Installing a Gentoo ebuild repository snapshot from the web

Before portage can be used to emerge packages, an up-to-date ebuild repository must be obtained. Portage uses ebuilds and eclasses to build and install packages. Additionally, ebuild repositories contain profile definitions and news items.

Once the local ebuild repository has been updated, Portage may recommend upgrading certain packages. These updates will be installed later, after the system profile has been selected, and the system make.conf has been configured.

Using emerge-webrsync

emerge-webrsync can be used to download a daily snapshot of the Gentoo ebuild repository:

root #emerge-webrsync
When limited by bandwidth, or behind a very restricted firewall, using emerge-webrsync may be preferred to emerge --sync.
When run for the first time, emerge-webrsync may complain about a missing / location. This can be ignored, as the directory will be automatically created.

Using emerge --sync

In situations where the most recent repositories are required, and there are no network limitations, emerge --sync can be used.

By default, emerge --sync will use rsync to update the local repositories:

root #emerge --sync
On slow terminals, such as certain frame buffers or serial consoles, --quiet can be used to speed up the sync.
webrsync sources are updated daily, while rsync sources are updated hourly. There is generally no need to sync repos more than once a day.

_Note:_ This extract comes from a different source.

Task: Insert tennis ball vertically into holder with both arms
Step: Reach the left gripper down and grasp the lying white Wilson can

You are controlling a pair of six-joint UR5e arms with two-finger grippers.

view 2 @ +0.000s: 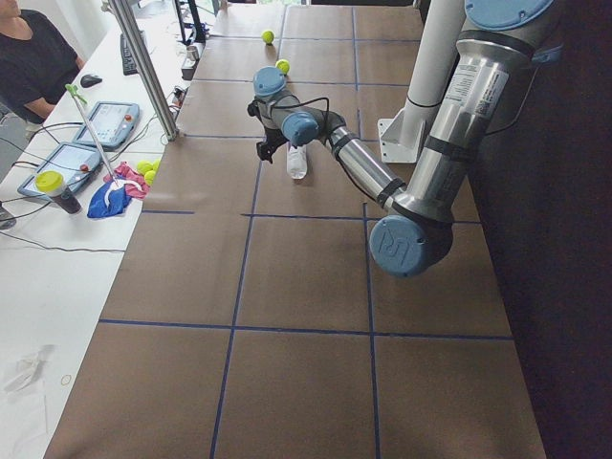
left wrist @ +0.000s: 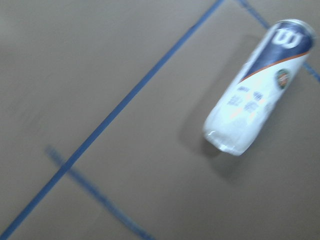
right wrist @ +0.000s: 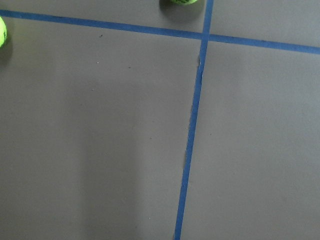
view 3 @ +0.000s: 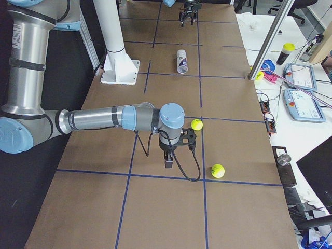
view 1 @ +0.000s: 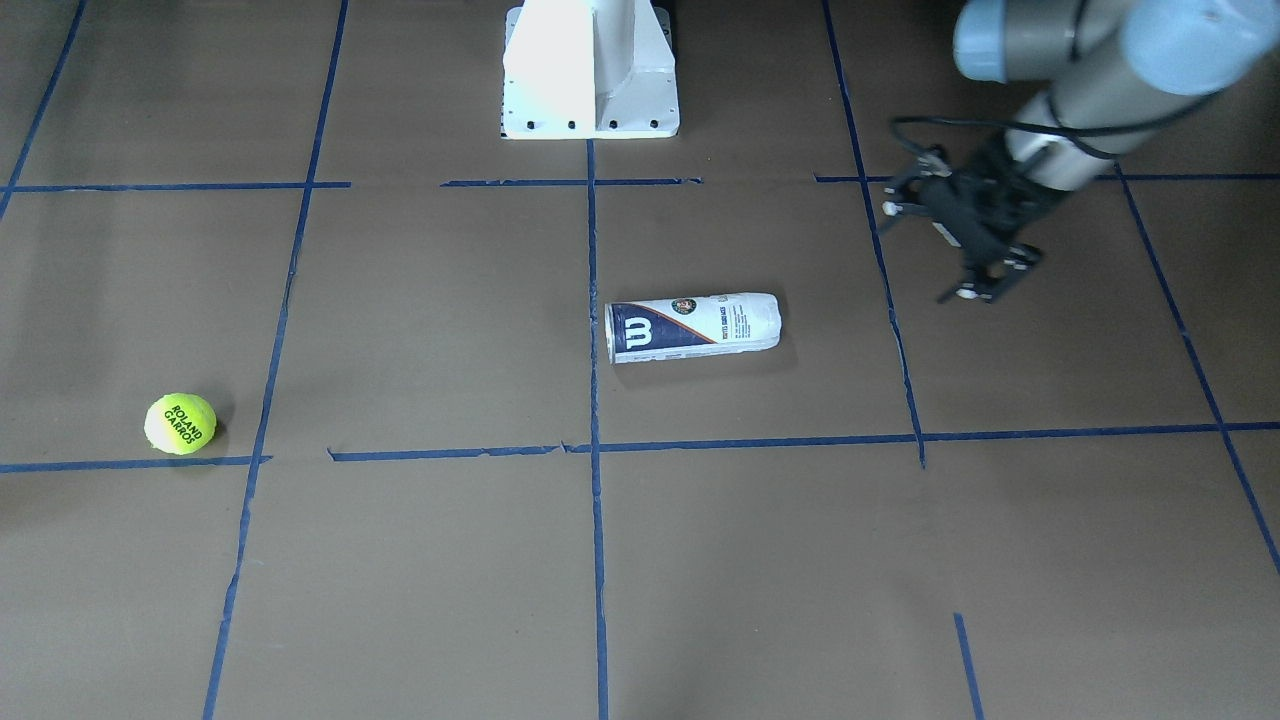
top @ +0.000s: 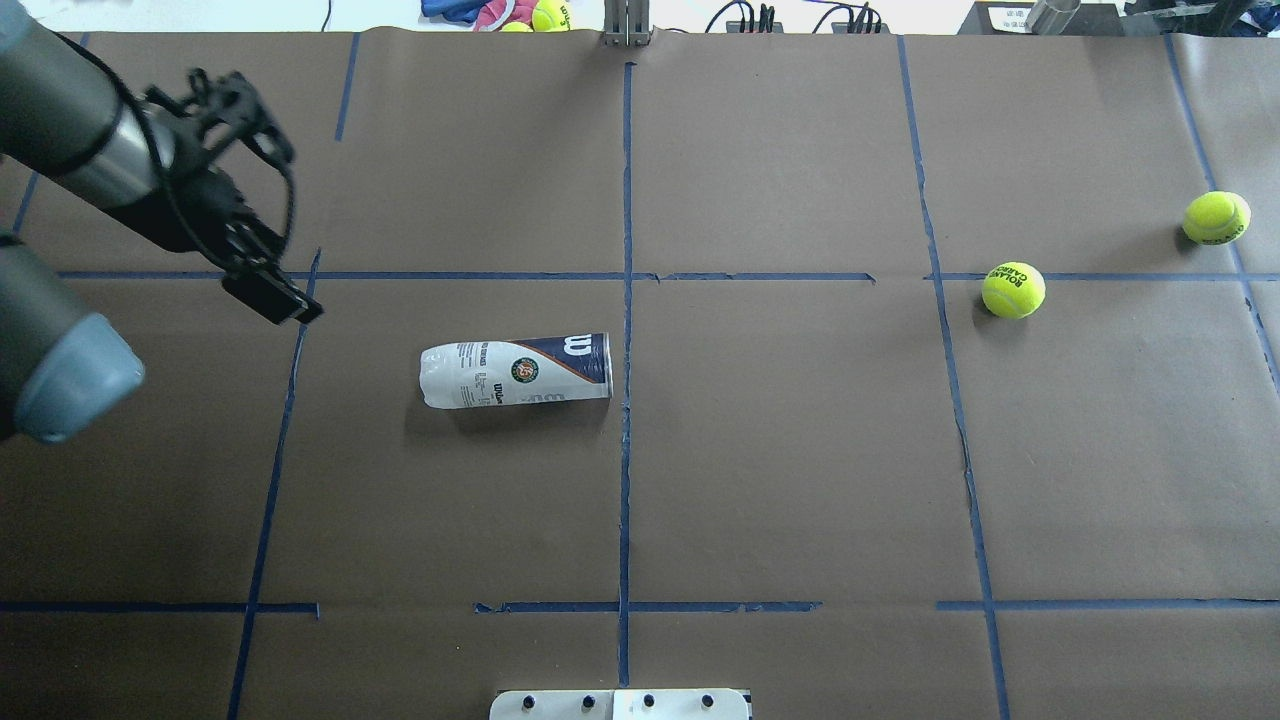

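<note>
Tennis-ball can [top: 517, 371], clear plastic with a white and navy label, is flat on its side near the middle of the brown paper table cover [top: 800, 450]. Its navy "W" end sits just beside the long blue tape line [top: 625, 200] and its pale, crumpled-looking end points toward the robot's left. Nothing is touching it.

Over on that side comes the left gripper [view 1: 935, 250], black, two-fingered, on a grey arm. Its fingers are spread wide with nothing between them, and it sits well apart from the can. Its wrist camera has the can in the upper right corner, blurred.

Across the table lies the tennis ball [top: 1013, 290], bright yellow-green and fuzzy with black "ROLAND GARROS" lettering. It rests on the paper right at a tape line, well apart from the can. A second ball [top: 1216, 217] of the same colour lies further out toward the table's right end.

The right gripper [view 3: 174, 153] shows only from the side camera. It seems to hang low just beside the lettered ball, but from there I can't tell whether its fingers are apart or together.

The white pedestal [view 1: 590, 70] stands at the robot's edge.
</note>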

Optional: Selecting mirrors

In order to download source code quickly it is recommended to select a fast, geographically close mirror. Portage will look in the make.conf file for the GENTOO_MIRRORS variable and use the mirrors listed therein. It is possible to surf to the Gentoo mirror list and search for a mirror (or multiple mirrors) close to the system's physical location (as those are most frequently the fastest ones).

A tool called mirrorselect provides a pretty text interface to more quickly query and select suitable mirrors. Just navigate to the mirrors of choice and press Spacebar to select one or more mirrors.

root #emerge --ask --verbose --oneshot app-portage/mirrorselect
root #mirrorselect -i -o >> /etc/portage/make.conf

Alternatively, a list of active mirrors are available online.

Optional: Updating the Gentoo ebuild repository

It is possible to update the Gentoo ebuild repository to the latest version. The previous emerge-webrsync command will have installed a very recent snapshot (usually recent up to 24h) so this step is definitely optional.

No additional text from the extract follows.